By Tom Winnifrith & Steve Moore | Wednesday 6 December 2017


Disclosure: Financial Investigative Media Limited, which is not owned by Tom Winnifrith but by a trust for his dependants, owns shares in companies mentioned in this article. I wrote this article myself, and it expresses my own opinions. I am not receiving compensation for it (other than from ShareProphets). I have no business relationship with any company whose stock is mentioned in this article.


Having noted on a potential Reach4Entertainment (R4E) placing last week that we understand that there has been strong demand at 1.5p per share and that we’re looking at £5 million at least being raised, the company has now announced a, conditional on General Meeting approval, £5.5 million placing at 1.5p…

This follows half-year results having showed £5 million of net current liabilities and then an announcement that banking covenants had again been breached. It is stated the placing is “providing working capital to support cost saving initiatives” as well as “to assist the company's strategy for growth through the expansion of its existing activities and beyond into promoting non-theatre productions, both organically and through strategic acquisitions, as well as focusing on new geographic markets”.

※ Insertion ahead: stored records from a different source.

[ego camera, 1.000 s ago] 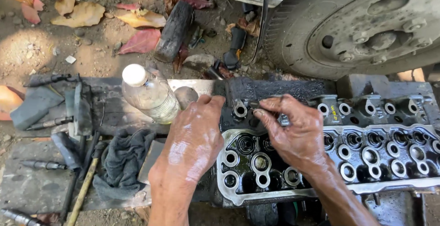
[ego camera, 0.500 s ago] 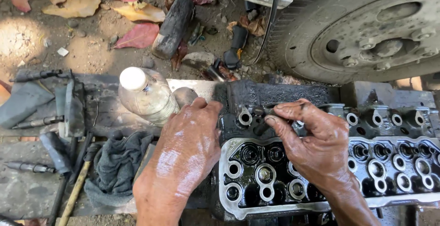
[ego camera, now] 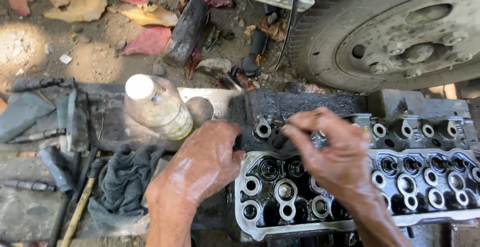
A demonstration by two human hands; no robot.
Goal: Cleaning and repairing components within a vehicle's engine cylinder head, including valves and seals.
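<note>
On a grimy work slab [ego camera: 45,212] beside a vehicle wheel [ego camera: 400,37], an oily cylinder head [ego camera: 350,177] lay under both hands. The left hand [ego camera: 202,164] pressed flat against its end; the right hand [ego camera: 332,152] pinched a small part, too hidden to identify. A plastic bottle [ego camera: 157,107] and dark rag [ego camera: 122,182] lay nearby.

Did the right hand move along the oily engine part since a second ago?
Yes. The right hand has slid left along the cylinder head, toward the plastic bottle, and its fingertips are now nearer the head's left end.
</note>
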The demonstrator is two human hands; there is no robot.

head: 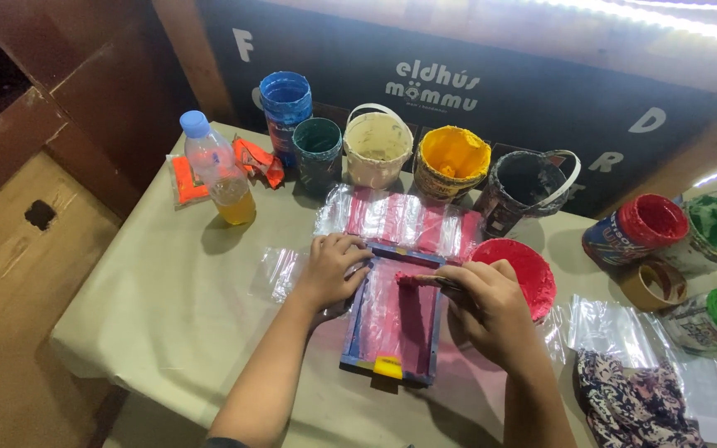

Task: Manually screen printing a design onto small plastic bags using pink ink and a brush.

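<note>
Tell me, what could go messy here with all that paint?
The right hand drags a red-tipped tool over the small screen frame, which overhangs the table edge; if the left hand lets go, it might tip off. The open red paint tub sits right beside that wrist, so a bump could smear it.

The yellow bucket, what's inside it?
The yellow bucket holds thick yellow paint that coats its inner walls and rim, with a lump near the middle. The paint covers the bottom, so how deep it goes cannot be seen.
</note>
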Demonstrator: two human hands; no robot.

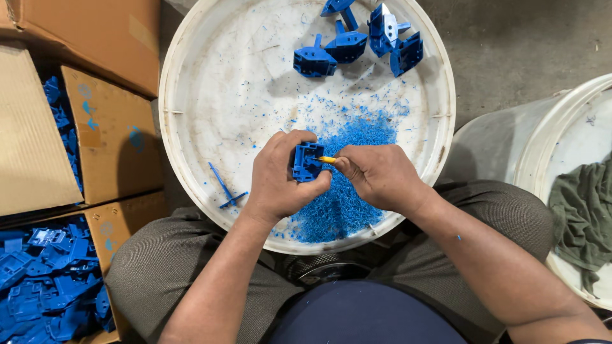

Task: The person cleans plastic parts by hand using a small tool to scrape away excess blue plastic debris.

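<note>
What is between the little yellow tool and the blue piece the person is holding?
Nothing visible. The left hand grips the blue plastic part over the white tub, and the yellow-tipped tool in the right hand reaches straight to the part's edge. Blue shavings lie below, not between them.

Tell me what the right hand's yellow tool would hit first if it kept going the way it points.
The right hand holds a yellow tool pointing toward the left hand. First in line is the blue plastic part held there; the tip seems already at its edge, though depth is unclear.
</note>
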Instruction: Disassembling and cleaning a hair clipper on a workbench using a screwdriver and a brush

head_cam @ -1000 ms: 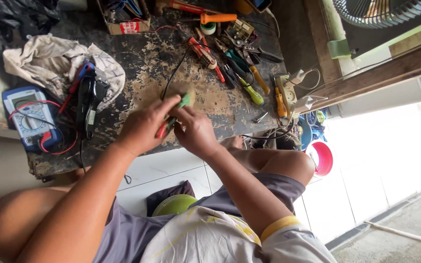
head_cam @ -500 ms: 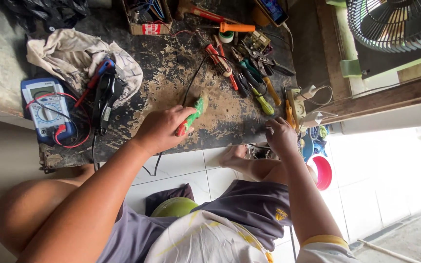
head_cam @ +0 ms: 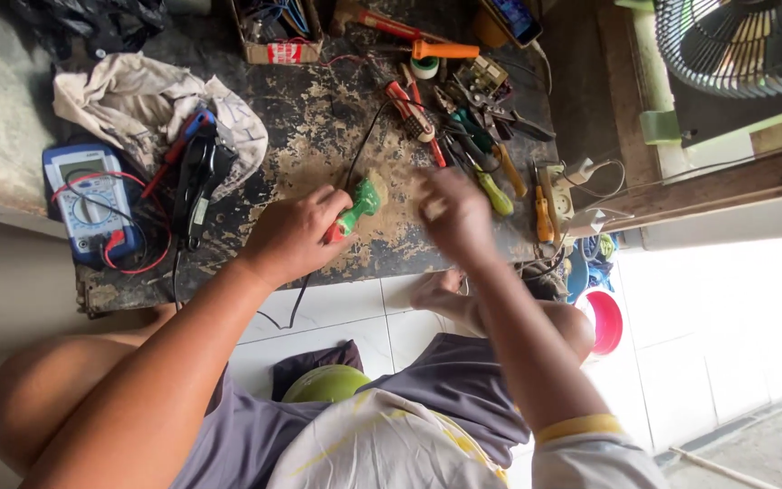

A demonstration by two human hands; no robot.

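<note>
The left hand is clamped around a green-handled tool, which lies low over the bare middle of the worktop; a red part shows at the tool's near end and a thin black lead runs from it up toward the back. The right hand is blurred and hangs just right of the tool. It looks loosely curled around nothing, though the blur does not allow certainty.

Hazards noted:

1. The black lead crosses the working area. A sweep of either hand could snag it and tug the tool off line.
2. The pile of screwdrivers and pliers lies just beside the right hand. A hasty reach could knock them together or catch a finger on a tip.
3. A power strip with plugged cords sits at the worktop's right edge, near the loose metal tools. One sliding onto it would risk a short.
4. The blue multimeter, with red and black leads looped over it, rests near the left edge by a crumpled cloth. A pulled lead could drag it off.
5. The person's bare knee and foot are close under the worktop's near edge, so a dropped tool would likely land on them.
</note>
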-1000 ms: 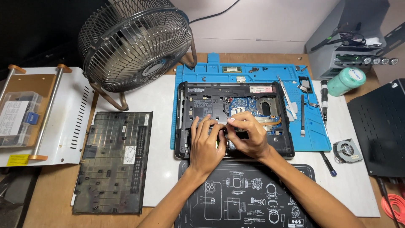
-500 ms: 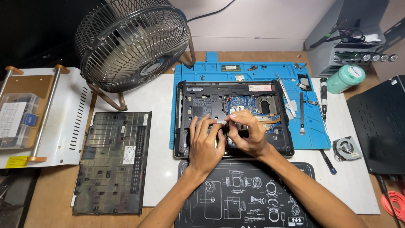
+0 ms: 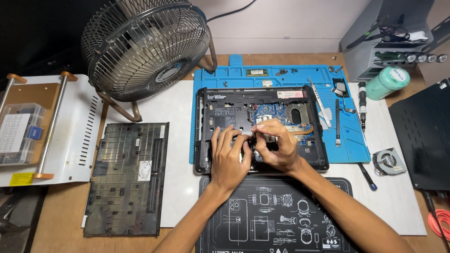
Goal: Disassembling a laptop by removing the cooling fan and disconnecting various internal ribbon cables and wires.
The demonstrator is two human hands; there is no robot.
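Note:
An opened black laptop base (image 3: 213, 117) lies on a blue work mat (image 3: 347, 145), its blue circuit board (image 3: 274, 112) and copper heat pipe exposed. My left hand (image 3: 228, 159) rests flat on the laptop's lower middle, fingers spread and pressing down. Touching it on the right, my right hand (image 3: 277, 146) pinches a small part inside the laptop with thumb and fingertips. The part itself is hidden by my fingers.
The removed bottom cover (image 3: 126, 178) lies to the left, below a metal floor fan (image 3: 145, 47). A black printed mat (image 3: 276, 220) sits under my forearms. Tweezers and a screwdriver (image 3: 362, 105) lie on the blue mat's right side, with a small cooling fan (image 3: 389, 161) and a teal roll (image 3: 386, 82) nearby.
Both hands stay at the same spot in the laptop; only the fingers shift slightly. The view has drifted a little.

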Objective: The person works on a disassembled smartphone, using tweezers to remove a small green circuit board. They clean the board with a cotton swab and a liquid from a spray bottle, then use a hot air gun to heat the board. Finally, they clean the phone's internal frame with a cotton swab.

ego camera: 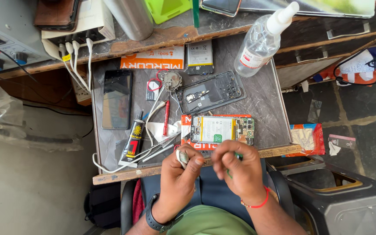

This all follows the welcome recent appointment of CEO Marc Boyan – who has taken £1.7 million of the placing, with other management taking £0.14 million and substantial shareholders Gate Ventures £1.32 million, Herald Investment Management £0.77 million and Nigel Wray £0.5 million. There is also a vast share option package for Boyan at 1.5p for three years - though conditional on increasing adjusted EBITDA by up to £3 million (and at least £1 million) or the share price to up to 4.5p (and at least 2.5p).

We believe such support for the placing reinforces our view of the annual profit potential here – from a restructured base, £2 million+ and potentially meaningfully more on aggressive cost and growth moves.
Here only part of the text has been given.